Summary offences are considerably minor offences that are dealt with more quickly in comparison to indictable offences which are more serious and complex crimes requiring intensive legal scrutiny. The Summary Offences Act 1988 (NSW) outlines many summary offences e.g. violent disorder and traffic offences. In this particular case an example of a summary offence is Tom driving through two red lights, a summary offence such as this would most likely incur a fine and may be heard as a summary hearing, that is, in a
Local Court
with a magistrate alone. A summary hearing is generally quicker, less expensive and easier than a trial by jury, however summary offences can be less fair as there is more room for possible abuses of state power because the community is not involved in the justice process.  Other examples of summary offences apparent in this scenario are: the unlawful possession of a firearm by Helen and aggravated assault. 

Indictable offences are usually tried before a judge and jury in a District or Supreme Court.

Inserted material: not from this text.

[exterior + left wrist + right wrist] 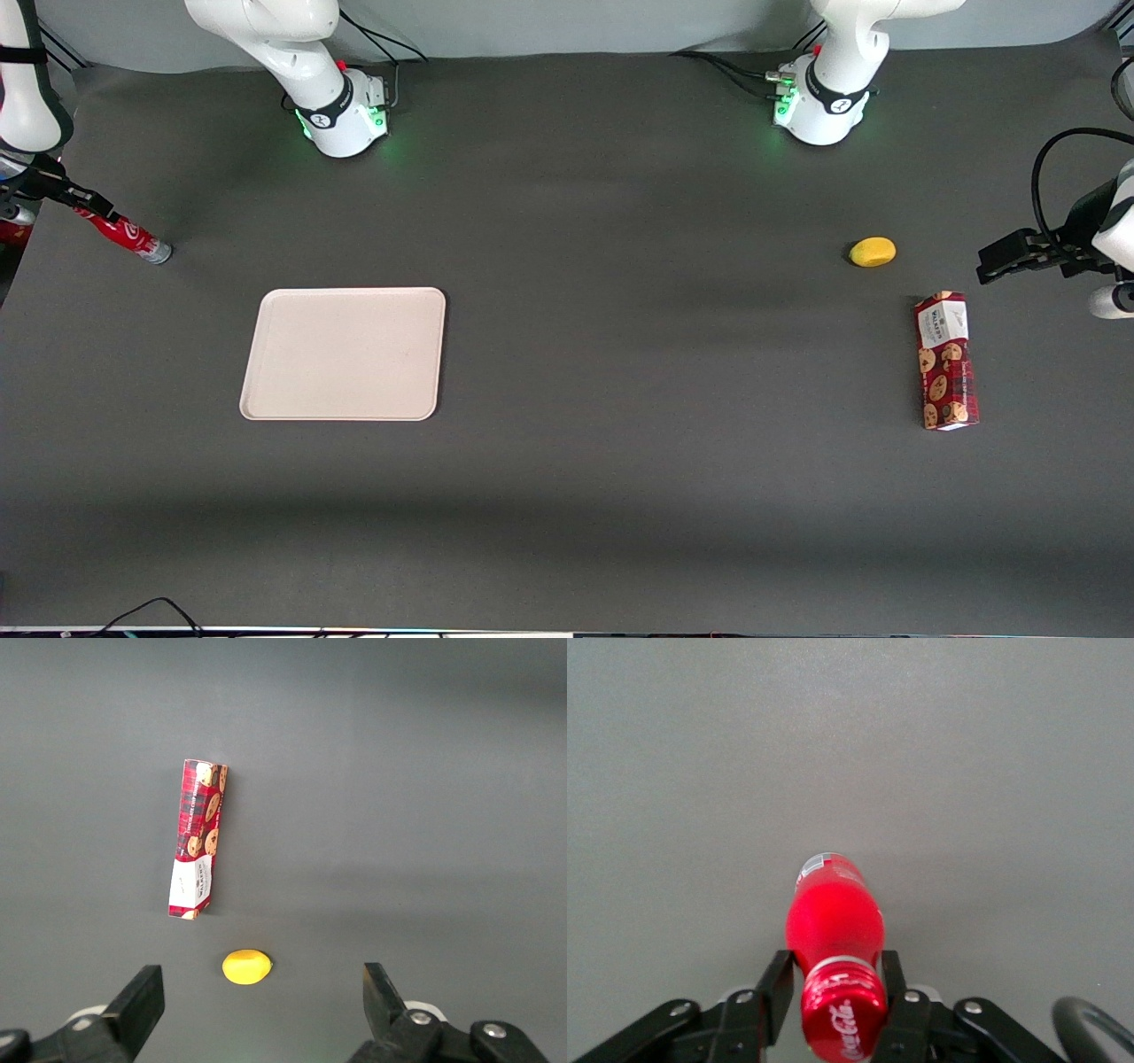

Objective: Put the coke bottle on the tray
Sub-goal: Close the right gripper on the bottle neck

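Note:
The coke bottle (130,238) is a slim red bottle with a white swirl and a silvery base. It is tilted, base downward, at the working arm's end of the table. My gripper (91,215) is shut on its neck just below the red cap. In the right wrist view the coke bottle (834,920) points away from the camera, and the gripper (837,967) has one black finger (776,985) pressed on each side of the neck. The cream-white tray (345,354) lies flat and bare, nearer the front camera than the bottle and a short way toward the table's middle.
A yellow lemon-like object (873,252) and a red cookie-print box (947,361) lie toward the parked arm's end; both also show in the left wrist view, the lemon-like object (245,966) and the box (198,838). The two arm bases (345,120) stand along the back edge.

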Robot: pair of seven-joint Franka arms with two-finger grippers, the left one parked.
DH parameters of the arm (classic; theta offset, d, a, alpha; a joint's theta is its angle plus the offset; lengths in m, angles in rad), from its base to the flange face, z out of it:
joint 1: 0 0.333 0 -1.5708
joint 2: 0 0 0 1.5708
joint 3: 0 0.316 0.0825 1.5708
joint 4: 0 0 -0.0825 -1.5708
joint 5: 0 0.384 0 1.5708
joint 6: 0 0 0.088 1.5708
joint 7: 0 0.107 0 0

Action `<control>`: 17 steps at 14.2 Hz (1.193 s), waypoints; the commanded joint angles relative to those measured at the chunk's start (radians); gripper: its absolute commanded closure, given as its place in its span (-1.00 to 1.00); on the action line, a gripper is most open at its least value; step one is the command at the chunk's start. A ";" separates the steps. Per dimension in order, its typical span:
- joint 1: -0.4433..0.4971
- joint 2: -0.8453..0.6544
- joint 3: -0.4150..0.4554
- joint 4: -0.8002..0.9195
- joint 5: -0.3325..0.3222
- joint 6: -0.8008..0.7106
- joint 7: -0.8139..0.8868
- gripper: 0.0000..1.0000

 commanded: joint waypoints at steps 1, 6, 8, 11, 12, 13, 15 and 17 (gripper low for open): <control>-0.002 0.005 -0.004 -0.007 0.019 0.023 -0.039 1.00; 0.008 0.010 0.028 0.013 0.019 0.006 -0.025 1.00; 0.008 -0.005 0.044 0.056 0.019 -0.058 -0.023 1.00; 0.008 -0.033 0.073 0.153 0.019 -0.214 -0.011 1.00; 0.008 -0.045 0.080 0.167 0.019 -0.231 -0.008 1.00; 0.008 -0.060 0.090 0.186 0.019 -0.254 -0.003 1.00; 0.008 -0.096 0.131 0.261 0.019 -0.364 0.024 1.00; 0.008 -0.113 0.172 0.369 0.019 -0.490 0.041 1.00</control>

The District Courts have limited jurisdiction in regards to indictable offences as they cannot hear matters involving murder, attempted murder, treason, serious sexual assault and kidnapping. The Supreme Court hears all matters involving the most serious indictable offences. In this case Helen could be charged with indictable offences such as murder or manslaughter, armed robbery and supplying illegal drugs. Under the Criminal Procedures Amendment (Indictable Offences) Act 1995 (NSW) these offences would be classified as “strictly indictable offences” which would most likely be heard in the Supreme Court and incur heavy penalties such as imprisonment. The maximum penalties for these crimes are outlined in the Crimes Act 1900 (NSW).  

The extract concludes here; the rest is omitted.